The financial sector of the Maldives comprises of commercial banks and non-bank financial institutions. The non-bank financial institutions include insurance companies, a finance leasing company, a housing finance company, money remittance companies and payment service providers, the pension fund and companies operating in the capital market. The Maldives Monetary Authority and the Capital Market Development Authority are the regulators of the financial sector of the country. The CMDA is responsible for regulating and developing the securities market and the pension fund, while all the other financial institutions and service providers are licensed, supervised and regulated by the MMA.
Maldives Monetary Authority
The Maldives Monetary Authority is the central bank of the Maldives and the main regulator of the financial sector. It was established on 1st July 1981, under the mandate provided by the MMA Act (1981).
The MMA is responsible for the formulation and implementation of monetary policy in the Maldives. Under the MMA Act (1981), the main objective of monetary policy is to achieve price stability and to maintain an adequate level of foreign exchange reserves. Under the current monetary policy framework, the MMA uses a fixed exchange rate system with the US dollar as an intermediate target to achieve its policy objective, and in turn intervenes in the foreign exchange market to keep the exchange rate pegged within a stipulated band. The main monetary policy instruments of the MMA are the minimum reserve requirement, open market operations, foreign currency swaps and the standing facilities: the overnight deposit facility and the overnight lombard facility. All monetary policy decisions are made by the Board of Directors of the MMA after reviewing the macroeconomic conditions and recommendations made by the Monetary Policy Committee of the Authority.
Capital Market Development Authority
The CMDA was established under the Maldives Securities Act in 2006 as the securities market regulator. The capital market regulatory framework in the Maldives allows for issuance of equity securities, both conventional and Islamic, debt securities and Sukuk. Most companies are listed with equity securities on the Maldives Stock Exchange, and the corporate debt market is mostly untapped with just one company listed with debt securities and one with Sukuk. All listed companies are mandated to comply with the corporate governance code which was introduced in 2008, and is also open for voluntary adoption by private companies.

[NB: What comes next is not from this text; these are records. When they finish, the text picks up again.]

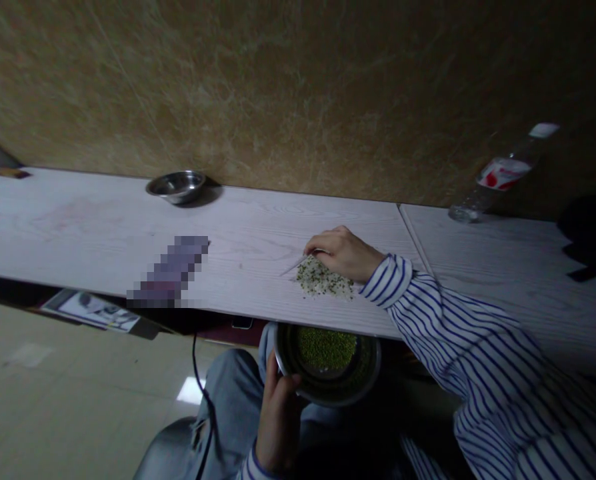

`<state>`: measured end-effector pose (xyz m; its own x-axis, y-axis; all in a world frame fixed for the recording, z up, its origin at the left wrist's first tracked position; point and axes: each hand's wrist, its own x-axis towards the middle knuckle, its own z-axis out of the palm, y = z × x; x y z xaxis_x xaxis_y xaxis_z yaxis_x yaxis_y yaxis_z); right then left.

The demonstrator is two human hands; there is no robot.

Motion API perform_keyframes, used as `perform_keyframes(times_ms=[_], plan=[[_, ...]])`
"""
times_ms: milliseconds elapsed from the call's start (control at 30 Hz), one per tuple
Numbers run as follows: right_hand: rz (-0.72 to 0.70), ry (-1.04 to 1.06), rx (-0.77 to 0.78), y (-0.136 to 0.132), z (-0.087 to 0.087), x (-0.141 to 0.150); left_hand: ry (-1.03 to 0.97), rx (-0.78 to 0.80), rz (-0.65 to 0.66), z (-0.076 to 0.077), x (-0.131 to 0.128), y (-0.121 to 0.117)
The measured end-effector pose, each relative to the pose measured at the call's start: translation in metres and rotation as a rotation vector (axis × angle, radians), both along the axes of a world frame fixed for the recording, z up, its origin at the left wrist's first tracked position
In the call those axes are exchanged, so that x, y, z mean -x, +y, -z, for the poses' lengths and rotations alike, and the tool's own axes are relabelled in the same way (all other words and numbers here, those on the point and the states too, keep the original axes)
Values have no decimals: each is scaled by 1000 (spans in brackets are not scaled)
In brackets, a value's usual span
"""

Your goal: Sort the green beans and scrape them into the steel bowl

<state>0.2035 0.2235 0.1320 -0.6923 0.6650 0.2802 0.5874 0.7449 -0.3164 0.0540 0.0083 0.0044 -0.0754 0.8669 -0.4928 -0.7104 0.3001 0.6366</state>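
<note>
Hands: 2, one right and one left, both in blue-and-white striped sleeves.
Right hand: 1, fingers drawn in narrow around a thin pale strip, resting over the grain pile.
Thin pale strip: 1, jutting out past the fingertips at the pile's left edge.
Grain pile: 1, white grains mixed with green ones, too many to count; spread on the surface near its front edge, partly under the right hand.
Left hand: 1, clasping the near-left rim of the large metal bowl, thumb at the rim.
Large metal bowl: 1, below the surface's front edge, over the person's lap.
Green beans: one layer, small and round, uncounted, in the large metal bowl.
Surface: 1, pale wood-grain, a seam at right, set along a brown marbled wall.
Small metal bowl: 1, on the surface beside the wall, left of the pile.
Bottle: 1, clear, white cap, red-and-white label; on the surface at right, near the wall.
Pixelated item: 1, purplish, left of the pile; identity cannot be told.
Black cable: 1, hanging below the front edge.
Printed sheet: 1, under the surface at left.
</note>
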Motion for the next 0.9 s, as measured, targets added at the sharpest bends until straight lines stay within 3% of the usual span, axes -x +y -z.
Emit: perform_keyframes(times_ms=[133,300,700,800,900], plan=[[-96,-88,58,18,8,13,-27,5,-14,3,2,-1],[-153,-93,88,19,16,-5,-19,15,-27,4,4,1],[-96,-125,74,-4,1,-52,-28,1,1,2,-1,3],[-46,-104,32,-6,-3,-60,-27,6,13,3,0,3],[132,-55,-62,3,-4,-59,-43,-1,19,4,1,3]])
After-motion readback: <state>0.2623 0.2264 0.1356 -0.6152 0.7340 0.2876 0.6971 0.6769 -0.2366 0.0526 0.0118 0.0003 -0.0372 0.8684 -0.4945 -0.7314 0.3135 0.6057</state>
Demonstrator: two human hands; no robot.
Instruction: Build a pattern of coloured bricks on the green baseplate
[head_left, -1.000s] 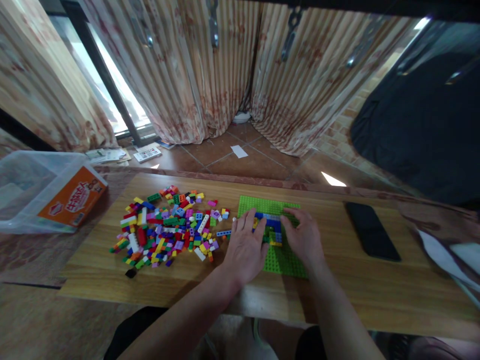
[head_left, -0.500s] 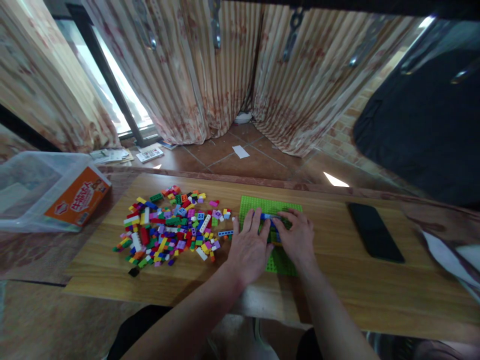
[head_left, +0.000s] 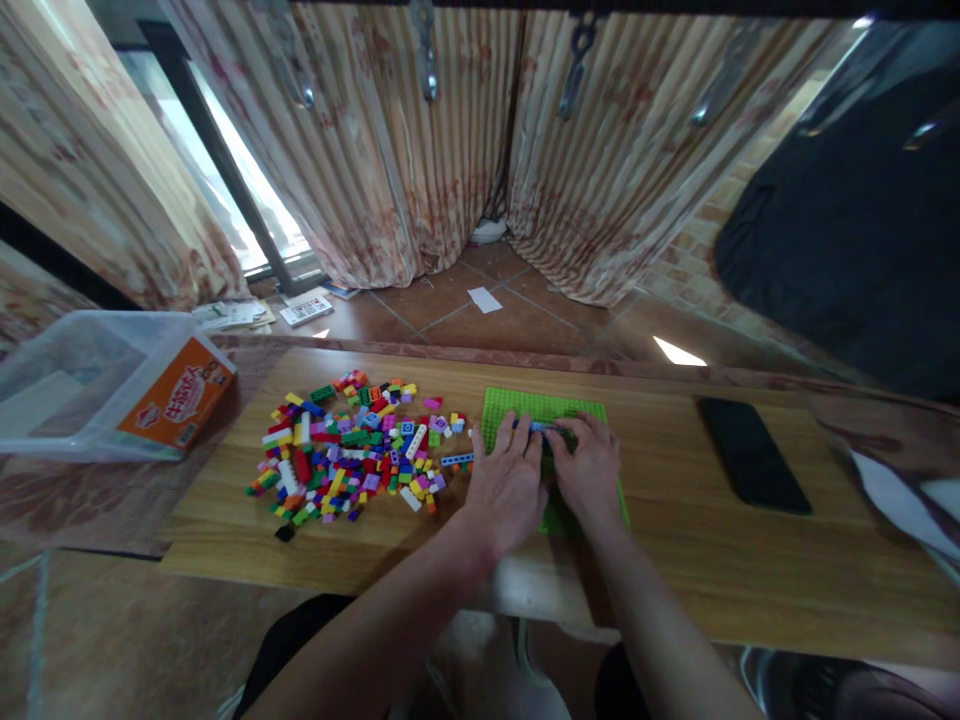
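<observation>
A green studded baseplate (head_left: 540,405) lies on the wooden table (head_left: 675,540). Both my hands rest on it, side by side. My left hand (head_left: 507,488) lies flat with its fingers stretched over the plate's left part. My right hand (head_left: 586,470) has its fingers curled down onto a small build of blue bricks (head_left: 537,426), most of which the hands hide. A pile of loose coloured bricks (head_left: 352,450) is spread on the table left of my left hand.
A black phone (head_left: 752,467) lies on the table to the right. A clear plastic bin (head_left: 67,380) with an orange box (head_left: 177,395) sits at the left. Curtains hang beyond the table, over a tiled floor.
Both hands have drawn closer together over the brick build, covering more of it. The view has shifted slightly to the left.
</observation>
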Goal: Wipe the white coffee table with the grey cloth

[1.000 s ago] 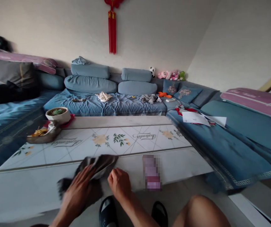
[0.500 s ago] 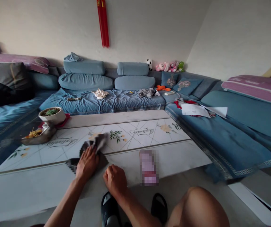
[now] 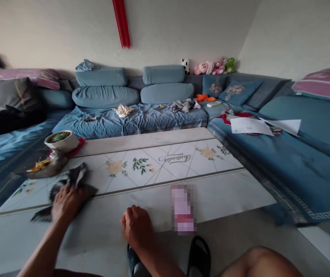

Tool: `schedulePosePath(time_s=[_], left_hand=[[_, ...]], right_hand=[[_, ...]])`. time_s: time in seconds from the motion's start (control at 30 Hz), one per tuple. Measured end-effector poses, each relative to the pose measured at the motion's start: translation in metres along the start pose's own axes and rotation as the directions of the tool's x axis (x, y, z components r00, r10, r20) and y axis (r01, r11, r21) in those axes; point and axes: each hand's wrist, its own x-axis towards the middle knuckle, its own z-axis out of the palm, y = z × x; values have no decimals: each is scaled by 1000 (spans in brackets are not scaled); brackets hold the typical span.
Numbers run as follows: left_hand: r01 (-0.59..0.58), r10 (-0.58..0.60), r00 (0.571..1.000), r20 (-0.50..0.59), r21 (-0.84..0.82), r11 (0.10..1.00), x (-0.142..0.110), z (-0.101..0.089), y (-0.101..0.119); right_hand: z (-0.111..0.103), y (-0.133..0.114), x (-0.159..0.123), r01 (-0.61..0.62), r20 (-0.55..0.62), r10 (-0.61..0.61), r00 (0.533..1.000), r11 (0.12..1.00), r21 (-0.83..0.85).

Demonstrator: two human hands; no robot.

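My left hand (image 3: 67, 203) presses down on a dark grey cloth (image 3: 80, 177) with a zigzag edge, its fingers bunched into the fabric. The cloth lies crumpled on the left part of a white table (image 3: 142, 194) printed with flowers and lettering. At the near edge of the table rests my right hand (image 3: 137, 225), closed in a fist; nothing shows in it. To the right of that fist is a pink, pixelated oblong object (image 3: 183, 207) by the table's near edge.
A glassy bowl with yellowish scraps (image 3: 45, 167) and a white succulent pot (image 3: 62, 141) stand at the table's left end. Behind runs a blue sofa (image 3: 165, 121) with clothes on it. White papers (image 3: 251, 126) lie on its right section.
My left hand has swept the cloth leftward across the table, toward the bowl. My right fist stays near the table edge. The view has shifted slightly.
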Motion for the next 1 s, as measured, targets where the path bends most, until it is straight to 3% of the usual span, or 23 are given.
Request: schedulePosePath(time_s=[0.07,0.13,0.2,0.23,0.27,0.33,0.4,0.43,0.5,0.53,0.57,0.63,0.7,0.83,0.93,1.0], left_hand=[[-70,75,996,42,-104,992,23,-16,88],[-234,246,969,30,-217,948,29,-25,165],[-373,390,921,6,-280,885,14,-26,211],[-429,449,894,-2,-296,853,0,-22,218],[-479,500,866,-14,-309,821,-17,-15,213],[-554,570,820,-57,-329,765,-51,2,172],[-546,548,831,-101,-338,767,-76,22,103],[-498,491,864,-112,-338,799,-81,30,65],[-346,328,938,-111,-328,879,-74,41,-3],[-266,245,964,-107,-316,911,-63,43,-25],[-195,173,980,-99,-295,935,-47,43,-38],[-88,72,994,-78,-233,969,-5,38,-31],[-50,43,998,-44,-166,985,41,28,13],[-160,163,987,4,-171,972,109,7,157],[-338,342,939,-34,-269,902,104,-6,245],[-471,477,876,-70,-336,816,71,-10,271]], right_hand=[[-1,0,0,-6,-5,6,1000,1000,-7],[-3,0,0,-10,-16,10,1000,1000,1],[-6,1,0,-10,-34,10,999,1000,16],[-7,1,0,-12,-45,13,999,1000,24],[-8,1,-1,-14,-56,16,998,999,32],[-9,0,-1,-25,-73,28,997,999,41],[-8,-2,-2,-26,-95,31,995,999,45],[-8,-3,-2,-25,-104,29,994,999,44],[-7,-6,-4,-18,-103,22,994,999,34],[-7,-7,-5,-10,-95,12,995,1000,29],[-7,-8,-5,-6,-83,8,997,1000,24],[-8,-9,-7,-9,-70,10,998,1000,26],[-9,-10,-6,-20,-72,23,997,999,40],[-5,-8,-1,-7,-76,9,997,1000,25],[-3,-2,1,19,-99,-18,995,1000,7],[-7,2,0,11,-129,-6,992,999,36]])
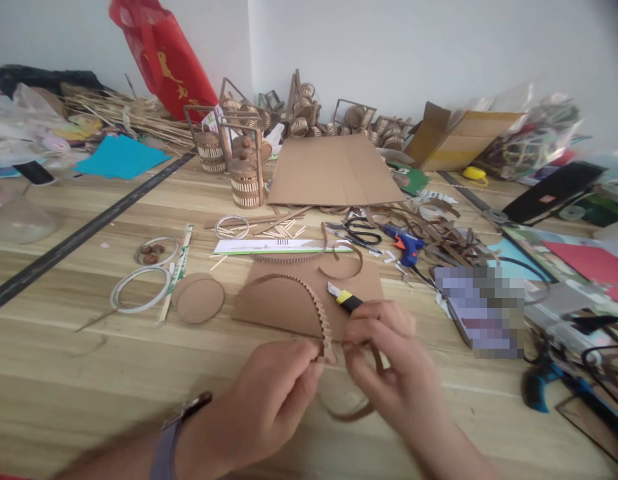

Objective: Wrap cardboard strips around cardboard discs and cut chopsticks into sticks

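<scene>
My left hand (276, 393) and my right hand (389, 363) meet near the table's front edge, both pinched on a narrow corrugated cardboard strip (309, 297). The strip arches up and left over a flat brown cardboard piece (293, 303). A smooth brown strip (351, 413) curls below my right hand. A yellow and black utility knife (345, 297) lies just beyond my right fingers. A cardboard disc (199, 299) rests to the left of the flat piece.
Scissors (361, 233) and a blue glue gun (406, 243) lie behind the work. A large cardboard sheet (333, 170), small cardboard lanterns (246, 177), tape rings (141, 288), a red bag (166, 57) and an open box (453, 140) crowd the back.
</scene>
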### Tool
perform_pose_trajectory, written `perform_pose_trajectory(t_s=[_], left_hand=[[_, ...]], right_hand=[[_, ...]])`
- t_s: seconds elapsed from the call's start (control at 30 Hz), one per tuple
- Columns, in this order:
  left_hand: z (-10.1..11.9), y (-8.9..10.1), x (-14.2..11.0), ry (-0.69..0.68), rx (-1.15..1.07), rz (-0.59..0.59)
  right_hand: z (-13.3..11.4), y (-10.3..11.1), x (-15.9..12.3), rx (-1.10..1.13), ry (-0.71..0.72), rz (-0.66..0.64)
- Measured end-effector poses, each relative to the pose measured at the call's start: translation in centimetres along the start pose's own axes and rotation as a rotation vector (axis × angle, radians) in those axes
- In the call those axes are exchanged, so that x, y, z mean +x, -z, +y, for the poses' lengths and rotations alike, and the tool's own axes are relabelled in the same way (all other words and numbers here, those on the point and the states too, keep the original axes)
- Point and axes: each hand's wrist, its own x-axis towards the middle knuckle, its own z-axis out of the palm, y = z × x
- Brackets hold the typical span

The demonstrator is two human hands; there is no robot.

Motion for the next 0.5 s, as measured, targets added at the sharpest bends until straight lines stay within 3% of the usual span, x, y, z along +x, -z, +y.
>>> perform_pose_trajectory(t_s=[0.17,0.27,0.43,0.5], left_hand=[[-0.5,0.0,-0.3,0.225,-0.376,-0.009],[-0.7,-0.2,-0.5,0.253,-0.347,0.005],[-0.5,-0.2,-0.6,0.261,-0.227,0.139],[-0.5,-0.3,-0.5,0.236,-0.209,0.099]], right_hand=[[1.2,0.5,0.4,0.244,-0.155,0.086],[1.0,0.5,0.6,0.377,-0.190,0.092],[0.3,-0.1,0.3,0.704,-0.265,0.009],[0.2,-0.4,0.0,0.802,-0.280,-0.033]])
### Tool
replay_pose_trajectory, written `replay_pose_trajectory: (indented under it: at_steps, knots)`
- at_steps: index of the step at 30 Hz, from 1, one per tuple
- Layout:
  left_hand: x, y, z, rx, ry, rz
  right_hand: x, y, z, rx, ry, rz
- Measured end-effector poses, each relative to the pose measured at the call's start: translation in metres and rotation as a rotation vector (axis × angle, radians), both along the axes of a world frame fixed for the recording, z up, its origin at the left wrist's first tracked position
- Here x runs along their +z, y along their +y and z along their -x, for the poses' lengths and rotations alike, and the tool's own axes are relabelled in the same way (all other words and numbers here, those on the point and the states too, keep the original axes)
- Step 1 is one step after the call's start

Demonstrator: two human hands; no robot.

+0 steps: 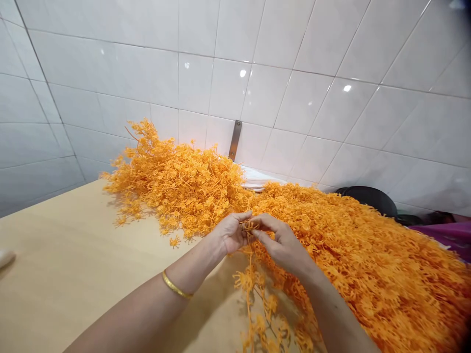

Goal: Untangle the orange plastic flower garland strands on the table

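In the head view, my left hand (234, 232) and my right hand (276, 239) meet at the middle of the picture. Both have their fingers closed on the stem end of an orange artificial flower spray (250, 282), which hangs down below them toward the table. My left palm is turned partly up, its fingertips partly hidden behind the stem. The right thumb and forefinger pinch the stem from the other side. Just behind my hands lies a heap of orange sprays (191, 184), and a larger orange heap (375, 255) spreads under and past my right forearm.
A light wooden table (73, 264) carries the heaps against a white tiled wall (294, 93). A metal bracket (234, 140) is fixed there. White material (255, 176) shows between the heaps. At the right lie a dark round object (371, 198) and purple material (441, 235). A pale object (5, 257) sits far left.
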State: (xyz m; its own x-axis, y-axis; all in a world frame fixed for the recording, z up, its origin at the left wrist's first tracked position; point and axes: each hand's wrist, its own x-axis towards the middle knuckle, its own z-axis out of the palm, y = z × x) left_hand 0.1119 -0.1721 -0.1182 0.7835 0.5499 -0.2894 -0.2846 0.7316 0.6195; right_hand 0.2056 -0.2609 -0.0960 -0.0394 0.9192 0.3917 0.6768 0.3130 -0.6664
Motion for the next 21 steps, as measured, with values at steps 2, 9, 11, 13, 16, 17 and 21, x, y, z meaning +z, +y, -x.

As the Maldives continues its membership with the International Organisation of Securities Commission (IOSCO), the international standard setting body for the securities market worldwide, the CMDA complies with the IOSCO standards and international best practices to strengthen the regulatory framework of the Maldives capital market. The Islamic finance industry in the Maldives is evolving at a steady pace, and the capital market development master plan also focuses on promoting issuance of Sukuk. The pension fund, the Hajj fund, AyadiTakaful, AmanaTakaful Maldives, BML Islamic, Maldives Islamic Bank, and HDFC Amna are the major institutional investors in the Islamic finance industry.
The capital market of the Maldives made remarkable improvements over the recent years. In addition to attracting new issuers, especially during the past year, the issuance of the investment fund regulation in 2016 has broadened the attractive foreign investment opportunities in the Maldives. Furthermore, as a result of the scattered nature of the Maldivian population and to seize the opportunity from the widespread cellular internet connectivity in the Maldives, the Maldives Securities Depository Company launched an online platform called “Infinity” in 2017, which facilitates investors to submit their subscription applications online.